Du reste, nous avons porté collectivement un recours contre l'arrêté du 15 mars 2022 qui nous inquiète beaucoup, car il change fondamentalement les choses. Par exemple, alors que les entreprises et les collectivités locales ont pu créer des boucles locales en bonne intelligence, le risque est qu'on impose dogmatiquement certaines choses venues d'en haut, en pensant par exemple que le recyclage chimique va tout résoudre.

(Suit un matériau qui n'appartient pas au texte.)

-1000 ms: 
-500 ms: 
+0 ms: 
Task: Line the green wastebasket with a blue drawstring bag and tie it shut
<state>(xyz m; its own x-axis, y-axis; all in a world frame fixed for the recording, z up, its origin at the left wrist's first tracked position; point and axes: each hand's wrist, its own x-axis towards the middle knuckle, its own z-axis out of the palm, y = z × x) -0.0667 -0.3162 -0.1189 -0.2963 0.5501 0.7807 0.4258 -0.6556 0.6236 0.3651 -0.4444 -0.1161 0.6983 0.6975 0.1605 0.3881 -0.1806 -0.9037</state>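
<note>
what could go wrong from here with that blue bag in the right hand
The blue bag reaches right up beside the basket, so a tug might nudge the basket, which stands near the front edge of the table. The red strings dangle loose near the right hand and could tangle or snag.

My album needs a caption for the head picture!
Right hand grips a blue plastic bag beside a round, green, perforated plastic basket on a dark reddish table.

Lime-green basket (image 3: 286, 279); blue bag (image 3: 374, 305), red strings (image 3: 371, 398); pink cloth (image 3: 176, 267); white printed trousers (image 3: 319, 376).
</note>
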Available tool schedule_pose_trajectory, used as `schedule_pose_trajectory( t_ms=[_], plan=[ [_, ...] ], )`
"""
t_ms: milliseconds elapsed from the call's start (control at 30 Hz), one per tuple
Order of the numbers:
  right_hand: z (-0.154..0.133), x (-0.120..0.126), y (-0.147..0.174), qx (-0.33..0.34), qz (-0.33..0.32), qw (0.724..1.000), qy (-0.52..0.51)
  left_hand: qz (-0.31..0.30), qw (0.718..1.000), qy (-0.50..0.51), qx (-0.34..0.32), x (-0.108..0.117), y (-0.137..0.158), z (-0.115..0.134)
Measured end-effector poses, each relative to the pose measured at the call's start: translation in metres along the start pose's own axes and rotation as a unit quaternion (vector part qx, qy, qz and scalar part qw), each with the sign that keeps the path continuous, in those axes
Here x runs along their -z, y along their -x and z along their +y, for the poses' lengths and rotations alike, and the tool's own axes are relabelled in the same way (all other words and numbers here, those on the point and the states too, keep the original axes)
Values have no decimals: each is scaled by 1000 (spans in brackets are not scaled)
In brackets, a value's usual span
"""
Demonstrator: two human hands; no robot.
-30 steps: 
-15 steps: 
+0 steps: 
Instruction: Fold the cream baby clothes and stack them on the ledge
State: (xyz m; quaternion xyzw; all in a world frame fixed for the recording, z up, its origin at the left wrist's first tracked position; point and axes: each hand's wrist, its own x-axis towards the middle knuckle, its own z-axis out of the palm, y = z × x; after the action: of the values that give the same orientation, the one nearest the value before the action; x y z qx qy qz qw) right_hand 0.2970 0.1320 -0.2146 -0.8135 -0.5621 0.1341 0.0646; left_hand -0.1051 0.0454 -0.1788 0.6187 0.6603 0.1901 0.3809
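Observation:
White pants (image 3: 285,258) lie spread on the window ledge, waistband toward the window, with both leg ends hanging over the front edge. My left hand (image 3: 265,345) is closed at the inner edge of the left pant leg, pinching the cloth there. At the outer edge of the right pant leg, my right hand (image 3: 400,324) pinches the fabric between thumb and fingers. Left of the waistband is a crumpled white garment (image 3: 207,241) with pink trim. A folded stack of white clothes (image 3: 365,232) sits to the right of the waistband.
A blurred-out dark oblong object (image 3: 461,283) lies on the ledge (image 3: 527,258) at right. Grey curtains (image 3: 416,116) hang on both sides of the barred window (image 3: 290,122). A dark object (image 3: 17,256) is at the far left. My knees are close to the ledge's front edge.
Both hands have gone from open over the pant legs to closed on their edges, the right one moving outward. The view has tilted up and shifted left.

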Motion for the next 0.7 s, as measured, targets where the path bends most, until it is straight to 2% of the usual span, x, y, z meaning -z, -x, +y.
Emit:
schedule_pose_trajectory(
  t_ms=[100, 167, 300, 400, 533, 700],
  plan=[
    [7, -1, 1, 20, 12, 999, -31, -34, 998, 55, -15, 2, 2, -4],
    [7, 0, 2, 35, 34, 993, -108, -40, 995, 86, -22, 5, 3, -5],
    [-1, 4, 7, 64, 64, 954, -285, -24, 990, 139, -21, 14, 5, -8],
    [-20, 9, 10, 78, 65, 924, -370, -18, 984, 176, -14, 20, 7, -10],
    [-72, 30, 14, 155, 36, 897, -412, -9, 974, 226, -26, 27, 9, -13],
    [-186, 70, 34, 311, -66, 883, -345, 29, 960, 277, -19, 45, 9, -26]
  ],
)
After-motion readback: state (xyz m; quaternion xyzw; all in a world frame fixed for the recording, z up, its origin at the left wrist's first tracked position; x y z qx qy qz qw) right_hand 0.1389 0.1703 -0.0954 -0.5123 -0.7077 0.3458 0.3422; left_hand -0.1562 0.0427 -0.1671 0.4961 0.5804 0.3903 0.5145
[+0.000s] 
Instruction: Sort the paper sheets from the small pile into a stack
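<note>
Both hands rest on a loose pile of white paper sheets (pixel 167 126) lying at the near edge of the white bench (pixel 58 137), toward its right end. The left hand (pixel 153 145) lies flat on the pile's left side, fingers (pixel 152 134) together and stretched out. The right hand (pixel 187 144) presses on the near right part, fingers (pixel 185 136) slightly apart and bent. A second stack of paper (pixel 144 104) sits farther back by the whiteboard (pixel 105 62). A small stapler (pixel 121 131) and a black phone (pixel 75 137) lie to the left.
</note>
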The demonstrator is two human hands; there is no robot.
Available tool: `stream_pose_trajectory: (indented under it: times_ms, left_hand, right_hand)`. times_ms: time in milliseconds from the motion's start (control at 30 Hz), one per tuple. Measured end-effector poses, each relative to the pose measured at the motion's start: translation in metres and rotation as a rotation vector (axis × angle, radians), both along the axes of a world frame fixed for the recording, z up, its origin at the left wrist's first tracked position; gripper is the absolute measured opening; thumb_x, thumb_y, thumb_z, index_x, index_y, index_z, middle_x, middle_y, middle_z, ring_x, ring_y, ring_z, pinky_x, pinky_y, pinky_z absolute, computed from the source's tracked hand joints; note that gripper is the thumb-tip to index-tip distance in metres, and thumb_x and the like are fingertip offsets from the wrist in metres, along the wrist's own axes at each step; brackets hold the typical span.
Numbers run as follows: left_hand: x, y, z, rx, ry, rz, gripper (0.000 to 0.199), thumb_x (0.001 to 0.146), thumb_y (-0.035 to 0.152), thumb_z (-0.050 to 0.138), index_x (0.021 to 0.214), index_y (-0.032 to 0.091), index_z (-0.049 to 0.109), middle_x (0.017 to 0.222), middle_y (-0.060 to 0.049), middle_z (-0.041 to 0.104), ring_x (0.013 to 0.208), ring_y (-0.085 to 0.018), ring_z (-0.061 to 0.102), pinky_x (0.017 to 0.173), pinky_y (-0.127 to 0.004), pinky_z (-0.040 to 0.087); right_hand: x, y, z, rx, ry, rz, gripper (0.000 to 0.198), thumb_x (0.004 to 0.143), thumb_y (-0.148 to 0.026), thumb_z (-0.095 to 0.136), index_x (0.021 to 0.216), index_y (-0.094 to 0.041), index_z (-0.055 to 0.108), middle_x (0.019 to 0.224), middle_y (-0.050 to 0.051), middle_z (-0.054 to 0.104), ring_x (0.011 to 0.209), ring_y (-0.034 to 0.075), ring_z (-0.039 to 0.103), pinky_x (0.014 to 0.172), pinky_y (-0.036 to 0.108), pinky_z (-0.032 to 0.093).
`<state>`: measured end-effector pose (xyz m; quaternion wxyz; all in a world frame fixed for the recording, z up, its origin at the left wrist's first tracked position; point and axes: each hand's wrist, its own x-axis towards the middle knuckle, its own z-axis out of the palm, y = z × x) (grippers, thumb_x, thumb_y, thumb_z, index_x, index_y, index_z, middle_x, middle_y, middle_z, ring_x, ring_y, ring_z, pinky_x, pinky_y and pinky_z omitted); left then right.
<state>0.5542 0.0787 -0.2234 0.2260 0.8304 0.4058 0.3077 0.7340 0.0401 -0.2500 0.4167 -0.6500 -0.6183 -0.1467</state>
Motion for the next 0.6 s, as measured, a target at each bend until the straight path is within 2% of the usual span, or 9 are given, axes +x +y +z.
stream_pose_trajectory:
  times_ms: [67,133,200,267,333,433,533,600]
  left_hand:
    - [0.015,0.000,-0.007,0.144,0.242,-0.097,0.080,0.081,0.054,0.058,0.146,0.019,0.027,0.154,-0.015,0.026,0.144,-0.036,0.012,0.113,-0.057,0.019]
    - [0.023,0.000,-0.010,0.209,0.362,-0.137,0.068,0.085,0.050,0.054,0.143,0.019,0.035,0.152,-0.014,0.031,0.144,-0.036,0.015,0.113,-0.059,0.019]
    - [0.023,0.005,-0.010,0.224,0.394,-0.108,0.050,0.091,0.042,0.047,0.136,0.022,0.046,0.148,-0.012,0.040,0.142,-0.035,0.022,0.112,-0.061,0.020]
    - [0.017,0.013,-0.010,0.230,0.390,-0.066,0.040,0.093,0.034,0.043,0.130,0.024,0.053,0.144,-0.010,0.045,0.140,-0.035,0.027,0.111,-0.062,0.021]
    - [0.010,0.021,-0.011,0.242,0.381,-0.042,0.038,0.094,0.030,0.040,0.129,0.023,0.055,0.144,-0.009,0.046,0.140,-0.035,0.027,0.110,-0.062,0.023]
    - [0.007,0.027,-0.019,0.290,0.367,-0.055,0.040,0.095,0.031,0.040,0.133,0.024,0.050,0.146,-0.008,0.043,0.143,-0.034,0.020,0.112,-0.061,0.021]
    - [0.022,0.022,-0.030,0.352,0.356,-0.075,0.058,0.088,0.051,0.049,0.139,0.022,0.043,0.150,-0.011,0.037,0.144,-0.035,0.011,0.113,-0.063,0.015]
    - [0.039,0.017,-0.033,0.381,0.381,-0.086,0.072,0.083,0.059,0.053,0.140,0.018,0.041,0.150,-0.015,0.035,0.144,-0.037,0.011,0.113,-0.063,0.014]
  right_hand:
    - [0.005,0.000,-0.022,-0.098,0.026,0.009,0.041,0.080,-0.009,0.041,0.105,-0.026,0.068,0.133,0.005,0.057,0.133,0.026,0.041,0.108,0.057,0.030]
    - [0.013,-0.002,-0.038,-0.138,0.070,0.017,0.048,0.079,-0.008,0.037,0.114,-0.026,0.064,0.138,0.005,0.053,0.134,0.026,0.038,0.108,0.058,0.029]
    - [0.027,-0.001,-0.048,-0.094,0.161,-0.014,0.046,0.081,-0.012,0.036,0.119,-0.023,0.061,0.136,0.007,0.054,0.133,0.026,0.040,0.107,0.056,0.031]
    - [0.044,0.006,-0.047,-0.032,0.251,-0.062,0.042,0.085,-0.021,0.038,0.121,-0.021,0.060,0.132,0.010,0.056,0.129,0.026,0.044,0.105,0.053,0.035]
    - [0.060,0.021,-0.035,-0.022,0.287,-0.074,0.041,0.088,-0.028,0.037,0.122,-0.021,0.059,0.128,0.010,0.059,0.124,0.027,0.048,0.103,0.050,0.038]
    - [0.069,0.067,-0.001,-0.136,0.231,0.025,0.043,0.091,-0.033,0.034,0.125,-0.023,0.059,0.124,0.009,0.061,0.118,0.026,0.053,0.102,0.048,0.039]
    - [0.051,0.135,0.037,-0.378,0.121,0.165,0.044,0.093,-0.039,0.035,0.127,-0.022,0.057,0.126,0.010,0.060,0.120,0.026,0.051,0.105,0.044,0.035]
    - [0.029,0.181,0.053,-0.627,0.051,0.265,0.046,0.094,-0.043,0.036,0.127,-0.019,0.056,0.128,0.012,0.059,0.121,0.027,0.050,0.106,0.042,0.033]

Ces travaux sont en cours, mais il s'agit d'un point de vigilance. Une dynamique nouvelle est engagée, mais il faut s'y atteler.

Le PIA4 (Programme investissement d'avenir) lance des éléments que nous devons objectiver sur l'innovation, mais, là encore, il faut définir le partage de valeur entre les entreprises et les éco-organismes.

Je ne reviendrai pas sur la question de la mutualisation, qui a déjà été évoquée, mais je donnerai juste une anecdote : nos adhérents sont principalement situés en Guadeloupe, en Martinique et à La Réunion. Clairement, les sujets n'ont rien à voir. À La Réunion, nos adhérents nous disent échanger régulièrement avec CMA-CGM. Les conteneurs passent par plusieurs pays, y séjournent parfois, et la complexité administrative est considérable. Cela n'a rien à voir avec la situation de la Guadeloupe ou de la Martinique, où des circuits courts sont possibles. On ne peut pas généraliser, il faut regarder ces sujets de manière précise et individualisée.

Nous souscrivons entièrement au besoin que représente l'aide au fret. Je m'en tiendrai là, avant de répondre plus précisément à vos questions.